Cette disposition défensive n'a cependant de sens que si elle s'accompagne d'une démarche offensive. C'est pourquoi il faut développer à l'échelle de la France, mais aussi à celle de l'Europe, une stratégie audacieuse dans chacun des grands secteurs industriels. Il faut cesser de croire que l'économie se développe harmonieusement par le seul jeu des forces du marché. Les succès et les échecs industriels résultent aussi de décisions stratégiques majeures qui ne peuvent pas être prises au seul niveau des entreprises. D'ailleurs, les pays qui ont réussi, notamment dans le Sud-Est asiatique, ont adopté une démarche industrielle de ce type, à la fois technique et patriotique, qui vise à faire triompher l'économie de leur pays.

Pour surmonter les défis de la mondialisation et enrayer les délocalisations, la France et l'Europe doivent donc adopter une attitude similaire. Celle-ci a d'ailleurs déjà été mise en oeuvre dans le secteur aéronautique et a débouché sur le remarquable succès d'Airbus. La décision politique de créer un secteur aéronautique européen a en effet permis la constitution d'une entreprise qui s'est imposée comme le numéro un mondial de l'aéronautique civile et dont tous les établissements industriels sont implantés en Europe. Dès lors, pourquoi ce qui a été réussi dans le domaine de l'aéronautique ne le serait-il pas dans les autres grands secteurs industriels ?

Il est par exemple consternant de constater que les téléviseurs à écran plat qui vont remplacer les téléviseurs classiques utilisent comme composant principal une "dalle" de technologie très sophistiquée qui n'est actuellement produite que dans trois pays asiatiques. Or, les usines de fabrication de ces composants sont automatisées et leur implantation dans les pays asiatiques ne se justifie nullement par le faible coût de main-d'oeuvre. Pourquoi l'Europe a-t-elle laissé échapper ce créneau particulièrement profitable et pourquoi a-t-elle été incapable de mettre en place un projet d'envergure pour reconquérir le marché de l'électronique grand public ?

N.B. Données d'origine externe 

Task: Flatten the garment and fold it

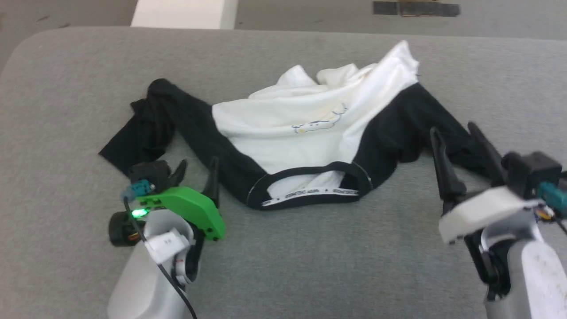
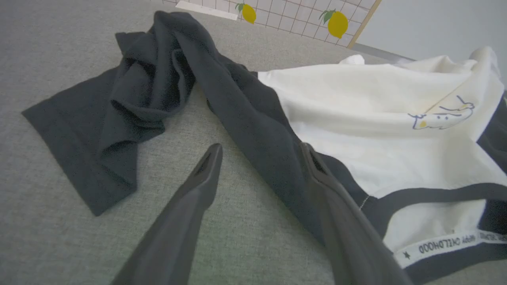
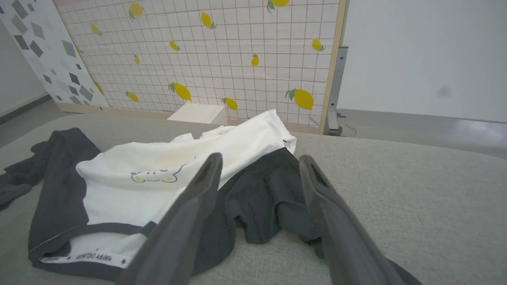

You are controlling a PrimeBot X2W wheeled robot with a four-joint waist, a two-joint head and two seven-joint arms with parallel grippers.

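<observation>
The soft white shirt with black sleeves [image 1: 310, 133] lies crumpled centrally on the grey fabric bench [image 1: 310, 266]. The left tool [image 1: 198, 163] at seven o'clock and right tool [image 1: 452, 128] at four gape empty; pinching bunched sleeves risks trapping doubled layers.

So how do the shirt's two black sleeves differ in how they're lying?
The left sleeve reaches far out, then doubles back on itself, its end spread flat. The right sleeve lies bunched in rumpled folds, and its end runs beneath the open right end effector. Both are black and not yet straightened.
</observation>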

Il est temps de développer dans chaque secteur des stratégies industrielles volontaristes en associant aux grands industriels concernés tous les services de l'État qui gèrent la réglementation et la fiscalité mais aussi les services de renseignement et les services diplomatiques afin de mettre au point des plans d'action pour la conquête ou la reconquête de marchés entiers.

La mondialisation n'est pas un mécanisme abstrait et désincarné qu'on ne pourrait que subir. Elle est la nouvelle arène dans laquelle se déroule aujourd'hui le jeu immémorial de l'affrontement et de la compétition entre les puissances. Nous ne connaissons plus de grandes guerres classiques, mais nous sommes engagés dans une guerre économique mondiale qui voient les nations s'affronter sans merci. Si nous refusons d'en prendre conscience et d'agir en conséquence, nous serons vaincus et la désindustrialisation ira jusqu'à son terme.

Pour éviter ce désastre, il faut retrouver un esprit de battant qui allie la volonté de gagner à l'amour de son pays. Afin de remporter la guerre économique internationale et éviter la désindustrialisation, nous devons donc inventer, à l'échelle de l'Europe, un nouveau patriotisme économique européen.